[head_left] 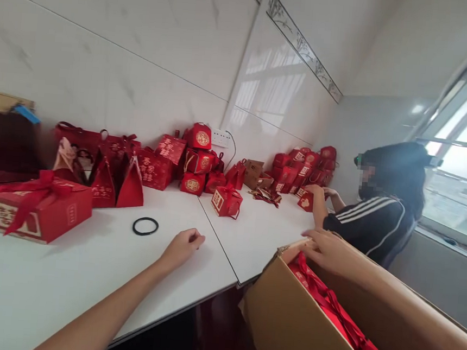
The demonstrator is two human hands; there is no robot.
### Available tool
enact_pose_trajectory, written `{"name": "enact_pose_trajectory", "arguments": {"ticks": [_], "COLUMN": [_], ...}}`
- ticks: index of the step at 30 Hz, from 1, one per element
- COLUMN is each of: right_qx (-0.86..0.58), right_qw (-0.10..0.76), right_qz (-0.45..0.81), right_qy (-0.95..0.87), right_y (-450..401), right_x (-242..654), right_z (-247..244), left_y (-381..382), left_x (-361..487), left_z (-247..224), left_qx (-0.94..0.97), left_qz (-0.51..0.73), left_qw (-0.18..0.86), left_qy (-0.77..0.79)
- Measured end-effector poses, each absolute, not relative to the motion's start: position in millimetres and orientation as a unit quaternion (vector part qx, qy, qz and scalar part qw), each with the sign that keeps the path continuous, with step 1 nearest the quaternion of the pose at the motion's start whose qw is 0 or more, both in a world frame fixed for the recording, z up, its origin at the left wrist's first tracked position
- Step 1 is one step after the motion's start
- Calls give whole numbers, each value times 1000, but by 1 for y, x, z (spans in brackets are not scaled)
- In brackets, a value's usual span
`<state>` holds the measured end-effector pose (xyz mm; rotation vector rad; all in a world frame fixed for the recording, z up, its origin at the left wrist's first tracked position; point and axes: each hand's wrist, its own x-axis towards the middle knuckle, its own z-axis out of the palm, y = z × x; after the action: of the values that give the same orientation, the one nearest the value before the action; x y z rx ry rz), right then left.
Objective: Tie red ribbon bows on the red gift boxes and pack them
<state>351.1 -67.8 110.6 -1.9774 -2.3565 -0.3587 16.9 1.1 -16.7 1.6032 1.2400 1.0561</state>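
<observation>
My left hand [183, 248] rests over the white table with its fingers curled together and nothing visible in them. Close by on the tabletop lies a black ring [145, 226]. My right hand [327, 251] grips the upper edge of an open cardboard box [286, 316] at its far end; part of the fingers is hidden. Inside that box are red gift boxes [338, 310] with red ribbons. A red gift box [227, 201] stands on the table beyond my left hand.
A larger ribboned gift box [61, 211] sits at the left. Red gift bags [131, 183] and stacked red boxes [197, 161] line the wall. At the right, a person in a black striped top [372, 225] handles a small red box [305, 201].
</observation>
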Motion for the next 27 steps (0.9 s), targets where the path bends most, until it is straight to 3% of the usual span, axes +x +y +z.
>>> {"name": "enact_pose_trajectory", "arguments": {"ticks": [3,6,13,18,23,27], "right_qx": [-631,-668,-729,-702,-537,-511], "right_qw": [27,86,131,163,261,276], "right_qz": [-40,33,75,68,-19,39], "right_qy": [-774,-738,-668,-690,-802,-813], "right_y": [1,55,113,88,15,-26], "right_x": [275,218,183,190,193,190], "right_z": [104,85,56,61,59,48], "left_y": [-1,-1,-5,-6,-10,-12], "left_x": [16,16,17,18,27,30], "left_z": [-17,-17,-15,-12,-11,-12], "left_qx": [643,650,653,623,575,585], "left_qz": [432,430,420,450,531,566], "left_qw": [408,400,403,411,437,456], "left_qy": [483,482,484,491,443,359]}}
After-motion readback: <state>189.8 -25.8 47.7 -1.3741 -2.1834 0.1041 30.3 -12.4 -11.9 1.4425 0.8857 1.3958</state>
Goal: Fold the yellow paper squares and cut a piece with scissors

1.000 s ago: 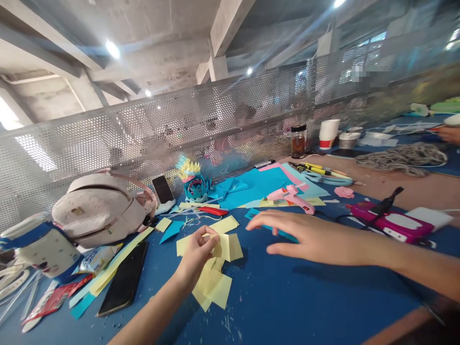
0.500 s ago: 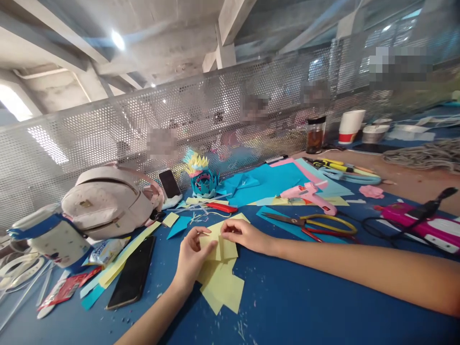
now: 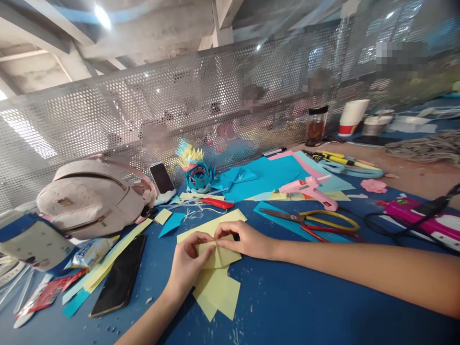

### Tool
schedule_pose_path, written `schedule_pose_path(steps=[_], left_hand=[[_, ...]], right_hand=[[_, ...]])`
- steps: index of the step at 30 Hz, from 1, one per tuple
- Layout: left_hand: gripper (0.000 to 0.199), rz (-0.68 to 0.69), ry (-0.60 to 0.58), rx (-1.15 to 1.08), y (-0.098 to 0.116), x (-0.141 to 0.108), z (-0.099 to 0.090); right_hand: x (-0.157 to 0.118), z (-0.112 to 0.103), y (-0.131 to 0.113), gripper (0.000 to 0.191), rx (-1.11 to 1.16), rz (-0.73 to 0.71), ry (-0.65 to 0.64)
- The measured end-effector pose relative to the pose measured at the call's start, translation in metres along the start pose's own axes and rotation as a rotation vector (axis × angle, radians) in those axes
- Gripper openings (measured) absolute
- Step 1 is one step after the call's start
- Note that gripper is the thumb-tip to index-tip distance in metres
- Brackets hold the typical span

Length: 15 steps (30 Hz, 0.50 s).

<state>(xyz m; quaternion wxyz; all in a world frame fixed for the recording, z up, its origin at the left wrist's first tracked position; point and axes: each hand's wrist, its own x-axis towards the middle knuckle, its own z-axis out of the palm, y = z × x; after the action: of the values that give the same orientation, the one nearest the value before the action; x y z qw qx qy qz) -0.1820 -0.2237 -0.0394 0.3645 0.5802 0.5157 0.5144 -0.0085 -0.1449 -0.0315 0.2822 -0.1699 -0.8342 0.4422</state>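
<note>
A small creased piece of yellow paper [image 3: 211, 255] is pinched by both hands in the middle of the head view. My left hand [image 3: 192, 256] grips its left side, thumb on top. On its upper right, my right hand [image 3: 242, 238] is closed, its fingertips meeting those of my left hand at the top edge. More yellow sheets [image 3: 221, 292] lie on the blue table [image 3: 294, 297] below the hands, and a larger yellow sheet [image 3: 232, 216] lies behind them.
Scissors [image 3: 287, 215], a pink glue gun [image 3: 309, 189] and blue paper [image 3: 266, 175] lie right and behind. A red cutter [image 3: 217, 203] and folded-paper model [image 3: 197, 175] stand beyond the hands. Left are a phone [image 3: 122, 278], backpack [image 3: 89, 196] and mug [image 3: 36, 244].
My fingertips have come together at the top edge of the small yellow paper, which now looks flatter. The camera view has shifted slightly.
</note>
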Motion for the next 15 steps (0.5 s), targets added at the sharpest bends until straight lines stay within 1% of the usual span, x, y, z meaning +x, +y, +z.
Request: schedule_pose_path(steps=[5,9,15], left_hand=[[0.008,0.019,-0.005,0.021,0.0032,-0.0004,-0.0001],[0.008,0.003,-0.031,0.035,0.0071,-0.0010,-0.0006],[0.008,-0.003,-0.019,0.043,0.0076,-0.0003,-0.0010]], right_hand=[[-0.0016,0.0001,-0.0046,0.015,0.014,-0.021,0.015],[-0.0026,0.0001,-0.0069,0.012,0.018,-0.046,0.015],[-0.0028,0.0005,-0.0058,0.011,0.032,-0.057,-0.001]])
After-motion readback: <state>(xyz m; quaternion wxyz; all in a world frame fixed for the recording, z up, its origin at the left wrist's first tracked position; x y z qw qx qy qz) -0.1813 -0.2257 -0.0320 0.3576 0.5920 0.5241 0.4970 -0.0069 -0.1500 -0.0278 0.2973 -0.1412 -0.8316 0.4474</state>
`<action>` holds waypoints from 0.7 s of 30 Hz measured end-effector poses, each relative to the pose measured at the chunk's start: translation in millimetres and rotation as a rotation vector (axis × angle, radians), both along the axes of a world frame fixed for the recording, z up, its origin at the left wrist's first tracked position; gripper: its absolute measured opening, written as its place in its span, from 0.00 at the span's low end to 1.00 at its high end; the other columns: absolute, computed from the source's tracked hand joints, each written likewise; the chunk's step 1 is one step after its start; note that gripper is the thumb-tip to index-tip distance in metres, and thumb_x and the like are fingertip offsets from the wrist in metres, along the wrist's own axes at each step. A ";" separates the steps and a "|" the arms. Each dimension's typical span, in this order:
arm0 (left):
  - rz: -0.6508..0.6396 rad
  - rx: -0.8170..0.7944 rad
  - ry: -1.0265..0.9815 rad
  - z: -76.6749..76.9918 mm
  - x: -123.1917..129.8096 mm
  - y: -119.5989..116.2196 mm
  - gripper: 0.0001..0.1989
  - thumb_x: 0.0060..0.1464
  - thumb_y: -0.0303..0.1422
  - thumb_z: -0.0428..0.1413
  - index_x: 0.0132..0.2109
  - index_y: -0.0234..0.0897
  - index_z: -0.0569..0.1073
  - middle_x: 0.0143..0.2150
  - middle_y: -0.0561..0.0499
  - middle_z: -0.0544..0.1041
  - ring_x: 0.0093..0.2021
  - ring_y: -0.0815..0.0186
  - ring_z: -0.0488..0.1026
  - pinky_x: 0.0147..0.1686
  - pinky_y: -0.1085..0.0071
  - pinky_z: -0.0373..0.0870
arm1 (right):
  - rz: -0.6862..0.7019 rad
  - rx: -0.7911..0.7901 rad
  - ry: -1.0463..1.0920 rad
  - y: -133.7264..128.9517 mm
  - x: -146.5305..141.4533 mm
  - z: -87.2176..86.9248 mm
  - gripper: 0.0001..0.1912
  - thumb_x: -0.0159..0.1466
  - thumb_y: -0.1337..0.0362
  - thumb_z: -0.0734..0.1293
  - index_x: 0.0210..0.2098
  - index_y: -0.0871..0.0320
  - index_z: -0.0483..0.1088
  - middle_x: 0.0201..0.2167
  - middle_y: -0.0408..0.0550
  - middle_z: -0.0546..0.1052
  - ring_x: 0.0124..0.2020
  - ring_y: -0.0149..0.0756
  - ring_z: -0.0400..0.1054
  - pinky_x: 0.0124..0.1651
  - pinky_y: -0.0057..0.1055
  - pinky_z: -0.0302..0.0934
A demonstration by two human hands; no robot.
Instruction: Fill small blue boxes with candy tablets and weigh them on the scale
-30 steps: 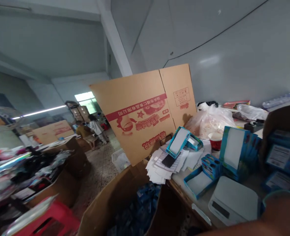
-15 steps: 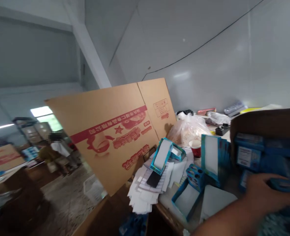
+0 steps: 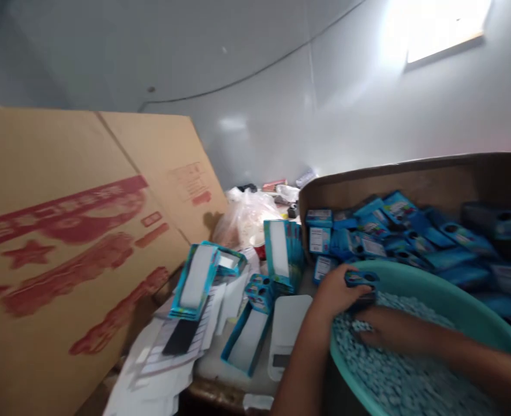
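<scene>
My left hand is closed round a small blue box with round holes, over the left rim of a turquoise basin. Just below and to the right, my right hand is curled among small pale blue pieces in that basin, with some of them at its fingers. Left of the basin lies a white scale, partly behind my left forearm. A blue tray with a holed box at its far end lies beside the scale.
A large carton of blue boxes stands behind the basin. Blue trays stand upright near its left side, and others are stacked on papers. A big cardboard sheet leans at the left. A plastic bag sits near the wall.
The view has swung right, bringing the basin and my right hand into sight. My left hand, earlier over the carton with a blue box, is now above the basin.
</scene>
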State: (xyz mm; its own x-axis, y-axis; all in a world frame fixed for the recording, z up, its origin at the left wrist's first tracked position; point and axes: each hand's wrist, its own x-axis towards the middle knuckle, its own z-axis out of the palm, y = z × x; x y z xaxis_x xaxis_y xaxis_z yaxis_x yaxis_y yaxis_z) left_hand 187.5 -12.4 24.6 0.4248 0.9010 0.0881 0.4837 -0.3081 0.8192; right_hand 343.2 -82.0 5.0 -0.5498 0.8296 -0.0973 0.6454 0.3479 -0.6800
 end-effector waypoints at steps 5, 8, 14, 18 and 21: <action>-0.075 0.078 0.017 5.5 1.1 6.6 0.18 0.54 0.32 0.69 0.52 0.40 0.80 0.51 0.46 0.83 0.53 0.52 0.79 0.55 0.59 0.75 | -0.066 0.025 0.244 8.9 31.1 35.9 0.13 0.65 0.55 0.66 0.37 0.57 0.78 0.44 0.56 0.84 0.47 0.55 0.77 0.54 0.47 0.69; -0.099 0.079 -0.035 6.3 2.2 13.5 0.16 0.53 0.36 0.67 0.49 0.40 0.79 0.47 0.47 0.84 0.49 0.51 0.80 0.52 0.57 0.76 | -0.222 0.058 0.417 14.4 42.6 52.8 0.15 0.68 0.53 0.63 0.32 0.56 0.71 0.28 0.47 0.76 0.29 0.38 0.70 0.36 0.34 0.65; -0.150 0.070 -0.122 9.4 -0.5 10.1 0.20 0.48 0.39 0.70 0.48 0.40 0.78 0.51 0.46 0.83 0.53 0.50 0.80 0.53 0.57 0.77 | -0.553 0.058 0.928 24.9 38.6 54.2 0.17 0.62 0.46 0.66 0.30 0.54 0.67 0.21 0.40 0.67 0.18 0.31 0.57 0.20 0.29 0.49; -0.228 -0.010 -0.127 9.6 0.8 6.1 0.27 0.48 0.38 0.71 0.56 0.41 0.79 0.54 0.44 0.83 0.55 0.48 0.80 0.57 0.54 0.76 | -0.617 0.106 1.068 31.5 30.4 47.0 0.16 0.63 0.47 0.68 0.33 0.53 0.67 0.25 0.42 0.69 0.24 0.36 0.63 0.26 0.32 0.57; -0.264 -0.005 -0.058 9.2 2.7 4.2 0.30 0.46 0.37 0.73 0.58 0.43 0.81 0.56 0.46 0.83 0.58 0.47 0.79 0.61 0.53 0.74 | -0.613 0.102 1.154 33.0 24.8 44.4 0.13 0.60 0.50 0.69 0.34 0.51 0.68 0.25 0.42 0.69 0.27 0.38 0.64 0.32 0.35 0.61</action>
State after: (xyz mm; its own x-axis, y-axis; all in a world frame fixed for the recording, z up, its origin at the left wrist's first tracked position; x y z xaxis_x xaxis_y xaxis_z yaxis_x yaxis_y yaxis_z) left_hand 190.3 -8.2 33.8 0.6394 0.7602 0.1151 0.3396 -0.4136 0.8448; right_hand 368.0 -49.0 49.4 0.1933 0.9486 0.2505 -0.2165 0.2902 -0.9321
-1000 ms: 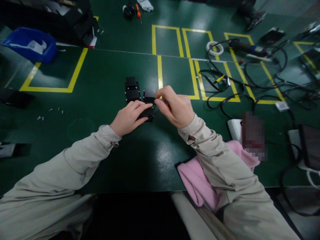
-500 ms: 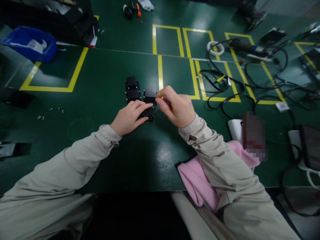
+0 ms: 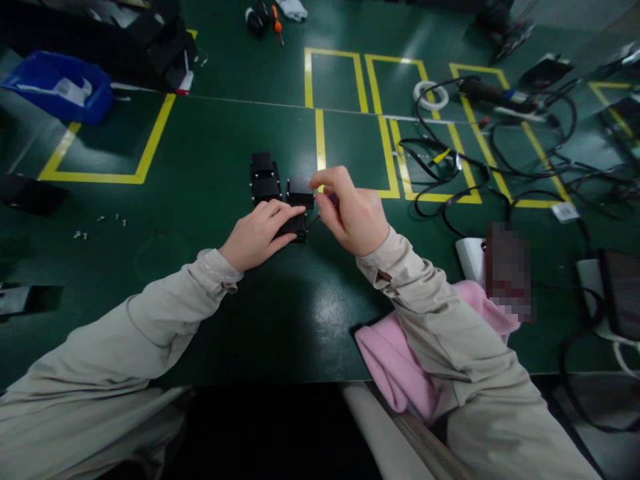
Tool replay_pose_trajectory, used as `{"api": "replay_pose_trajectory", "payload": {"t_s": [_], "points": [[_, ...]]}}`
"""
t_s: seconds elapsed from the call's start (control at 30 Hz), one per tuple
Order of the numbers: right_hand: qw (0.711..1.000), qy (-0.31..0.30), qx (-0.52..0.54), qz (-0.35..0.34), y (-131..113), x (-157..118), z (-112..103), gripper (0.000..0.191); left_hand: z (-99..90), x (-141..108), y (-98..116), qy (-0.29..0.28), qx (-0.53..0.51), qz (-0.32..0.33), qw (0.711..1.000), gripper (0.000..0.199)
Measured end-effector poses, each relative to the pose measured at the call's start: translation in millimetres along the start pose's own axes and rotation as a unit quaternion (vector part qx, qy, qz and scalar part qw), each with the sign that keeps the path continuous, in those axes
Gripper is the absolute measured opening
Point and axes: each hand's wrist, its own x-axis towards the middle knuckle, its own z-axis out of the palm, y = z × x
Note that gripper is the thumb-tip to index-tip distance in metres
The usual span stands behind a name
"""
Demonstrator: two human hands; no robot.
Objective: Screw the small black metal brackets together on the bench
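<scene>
My left hand (image 3: 260,233) lies over a black block (image 3: 301,228) with small screws on its end. Its fingers and thumb grip the block against the green table. From my right hand (image 3: 353,213) a thin dark rod (image 3: 314,221), looking like a hex key, slants down to the right end of that block. The index finger is raised apart from the thumb, and most of the rod is hidden in the hand. Just behind sit a second black block (image 3: 301,189) and a stepped black piece (image 3: 265,179), both with small screws.
Several loose screws (image 3: 103,219) lie to the left. A blue bin (image 3: 60,90) stands at the far left. Black cables (image 3: 500,170) and a white ring (image 3: 431,96) spread over the right side. A pink cloth (image 3: 395,363) lies under my right forearm.
My right index finger has lifted and spread a little from the thumb, and the hand has turned slightly. My left hand and the black blocks stay in place.
</scene>
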Motion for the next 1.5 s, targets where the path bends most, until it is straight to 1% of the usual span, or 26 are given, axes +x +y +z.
{"api": "replay_pose_trajectory", "payload": {"t_s": [0.2, 0.33, 0.4, 0.57, 0.67, 0.77, 0.9, 1.1, 1.3, 1.5], "points": [[1.0, -0.012, -0.005, -0.011, 0.6, 0.0, -0.9, 0.056, 0.2, -0.4, -0.1, 0.003, 0.007, 0.004, 1.0, 0.044], [1.0, 0.001, -0.001, -0.005, -0.3, 0.2, -0.8, 0.05, 0.4, -0.3, -0.5, 0.005, 0.009, 0.007, 1.0, 0.045], [1.0, 0.002, 0.005, -0.004, -0.5, 0.3, -0.8, 0.05, 0.2, -0.2, -0.3, 0.006, 0.011, 0.009, 1.0, 0.044], [1.0, -0.027, -0.002, 0.002, -0.1, 0.7, -1.2, 0.058, -0.5, -0.3, 0.5, 0.006, 0.015, 0.008, 1.0, 0.044], [1.0, -0.011, -0.001, 0.005, -0.2, 0.6, -0.8, 0.054, -0.1, -0.2, -0.1, 0.005, 0.009, 0.008, 1.0, 0.044], [1.0, 0.009, 0.005, -0.009, 0.1, 0.2, -0.3, 0.053, 0.5, -0.1, -0.5, 0.005, 0.007, 0.007, 1.0, 0.045], [1.0, 0.005, -0.004, -0.022, 1.1, -0.1, -0.3, 0.056, 0.7, -0.1, -0.2, 0.004, 0.012, 0.005, 1.0, 0.045], [1.0, 0.019, 0.015, -0.008, 0.5, -0.7, 0.9, 0.05, 0.5, 0.2, -0.7, 0.003, 0.008, 0.007, 1.0, 0.045], [1.0, 0.001, 0.011, -0.013, 2.0, -0.6, 2.5, 0.058, 0.0, -0.1, 0.0, 0.006, 0.012, 0.007, 1.0, 0.044], [0.999, 0.038, 0.016, -0.014, 1.3, -0.6, 3.2, 0.051, 0.3, -0.2, -1.1, 0.001, 0.008, 0.004, 1.0, 0.045]]}}
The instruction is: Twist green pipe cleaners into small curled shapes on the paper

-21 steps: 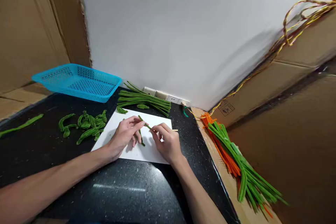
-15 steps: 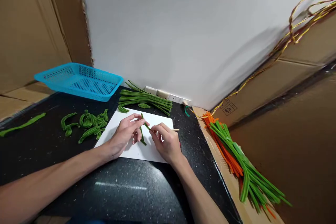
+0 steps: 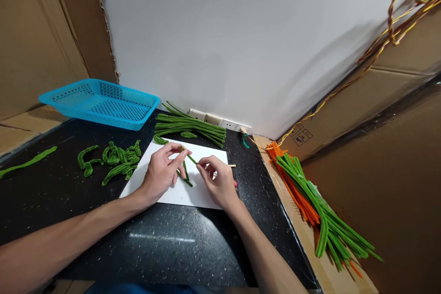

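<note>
Between my hands, above a white sheet, runs a short dark green pipe cleaner. My left hand pinches one end between thumb and fingers. Thumb and index finger of my right hand are closed on its other end. A further green stem piece shows below, angled under the left fingers; whether it joins the held one I cannot tell. At the sheet's top edge lies a curled green piece, and just beyond it a small leaf-shaped piece.
Behind the sheet lies a bundle of green pipe cleaners. Left are shaped green pieces and a blue basket. Green stems and orange stems lie on cardboard at right. A power strip stands against the wall.
The view has shifted slightly. Both hands keep hold of the pipe cleaner, which now shows a little longer and straighter between them.
</note>
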Action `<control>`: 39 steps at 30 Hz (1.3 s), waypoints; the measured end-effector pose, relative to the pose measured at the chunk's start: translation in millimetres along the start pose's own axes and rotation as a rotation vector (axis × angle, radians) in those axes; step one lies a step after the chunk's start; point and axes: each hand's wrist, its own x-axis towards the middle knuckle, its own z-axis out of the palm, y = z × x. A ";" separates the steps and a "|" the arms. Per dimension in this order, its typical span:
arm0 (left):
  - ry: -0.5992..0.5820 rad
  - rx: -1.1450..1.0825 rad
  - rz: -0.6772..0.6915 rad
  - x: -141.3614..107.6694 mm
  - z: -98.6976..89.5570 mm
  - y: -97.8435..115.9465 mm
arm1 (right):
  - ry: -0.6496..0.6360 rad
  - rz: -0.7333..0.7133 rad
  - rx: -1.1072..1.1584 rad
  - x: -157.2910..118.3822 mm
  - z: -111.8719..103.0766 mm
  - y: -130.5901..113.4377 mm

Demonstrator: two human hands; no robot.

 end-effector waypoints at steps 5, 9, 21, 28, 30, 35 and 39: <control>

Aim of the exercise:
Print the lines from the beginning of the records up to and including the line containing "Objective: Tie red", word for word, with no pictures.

Written answer:
[head_left] 
The demonstrator is two human hands; there is no robot.
### Available tool
enact_pose_trajectory, written `{"name": "enact_pose_trajectory", "arguments": {"ticks": [_], "COLUMN": [_], ...}}`
- ticks: index of the step at 30 Hz, from 1, one per element
- COLUMN is each of: right_qx (-0.86..0.58), right_qw (-0.10..0.76), right_qz (-0.45..0.81), right_qy (-0.95..0.87), right_y (-450..401), right_x (-242..654), right_z (-247..244), left_y (-381..382), left_x (-361..487), left_z (-247..224), left_qx (-0.94..0.97), left_qz (-0.51..0.73), left_qw (-0.18..0.86), left_qy (-0.77..0.79)
- Measured end-effector poses, each absolute, not relative to the motion's start: position in millimetres and orientation as a unit quaternion (vector part qx, qy, qz and scalar part qw), each with the sign that keeps the path continuous, with step 1 nearest the quaternion of the pose at the motion's start whose qw is 0 or more, both in a world frame fixed for the recording, z up, its origin at the left wrist's first tracked position
- Step 1 is one step after the motion's start
- Calls give whole numbers, each value times 1000, but by 1 for y, x, z (spans in brackets are not scaled)
- In brackets, a value's usual span
`<state>` holds the measured end-effector pose (xyz mm; rotation vector rad; all in a world frame fixed for the recording, z up, its origin at the left wrist's first tracked position; point and axes: each hand's wrist, its own x-axis towards the middle knuckle, its own z-axis out of the palm, y = z × x; after the action: of the values that give the same orientation, the one nearest the value before the action; x y z rx ry rz), right then left.
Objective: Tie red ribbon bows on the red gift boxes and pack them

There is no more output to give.